Thread block cluster: Group of up to 16 “close” SMs that can share DSHMEM (distributed shared memory). Also known as GPC (graphics processing cluster).
Kernel Programming
(Conventional) GPU Programming Model
We launch a “grid” of multiple blocks (CTAs) that get allocated (somewhat arbitrarily) to SMs. We can change the number of blocks to fit our problem
- E.g: When running a matmul, each block will compute one output tile. as the matmul dimensions increase, we launch more blocks.
This is done by the scheduler: launching blocks comes with a small but non-trivial overhead, and there might be some repeated work ran by every block
- E.g: in a convolution kernel, we might load the filter into shared memory. Every time a new block is launched, we have to repeat this one-time overhead.
Persistent Kernels
Instead, most modern kernels ignore the scheduler altogether and view a GPU as a collection of SMs (aka core) and launch a single CTA (aka block) per SM.
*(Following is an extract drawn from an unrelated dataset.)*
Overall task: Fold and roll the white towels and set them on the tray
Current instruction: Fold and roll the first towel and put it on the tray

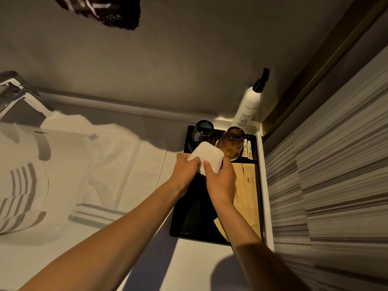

We call these “persistent kernels” since the CTA will not exit until the kernel finishes.
- N.B. You can think of Triton programs as CTAs / blocks.
# Standard
@triton.jit
def vector_add(x_ptr):
pid = tl.program_id(0)
x = tl.load(x_ptr + pid)
out = x + 10
out.store(out_ptr + pid, out)
vector_add[(len(x),)](x, out)
# Persistent
@triton.jit
def vector_add_persistent(x_ptr, out_ptr, N):
pid, num_sm = tl.program_id(0), tl.num_programs(0)
for i in range(pid, N, num_sm):
x = tl.load(x_ptr + i)
tl.store(out_ptr + off, x + 10)
# launch NUM_SM CTAs, each CTA gets allocated to a single SM.
vector_add_persistent[(NUM_SM,)](x, out, len(x))Warp Specialization
More resources:
- Motivation for warp specialization: https://rohany.github.io/blog/warp-specialization/
- More: https://ianbarber.blog/2025/02/16/warp-specialization/ | https://pytorch.org/blog/warp-specialization/
Precursor: GPUs are not very good at branching instructions. However as our kernels get more complex we would like the accelerator to do different things at the same time.
The conventional method would be kernels launched in different GPU streams that can communicate via global memory (kind equivalent to IPC).
- This is clearly slow! We would like different threads in the same CTA (with access to the same shared memory, L1 cache).
Each SM can execute 8 (on Hopper) warps at a time, but can hold up to 64 “queued” and is very good at switching warps (single cycle).
- This is used for latency hiding, while one warp is waiting for data, another can be running compute.
We saw earlier that divergent code paths inside a warp is bad (warp divergence), but the same is not true between warps.
We can calculate our current warp, and branch based on that, avoiding warp divergence!
Warp specialization is often combined with persistent kernels.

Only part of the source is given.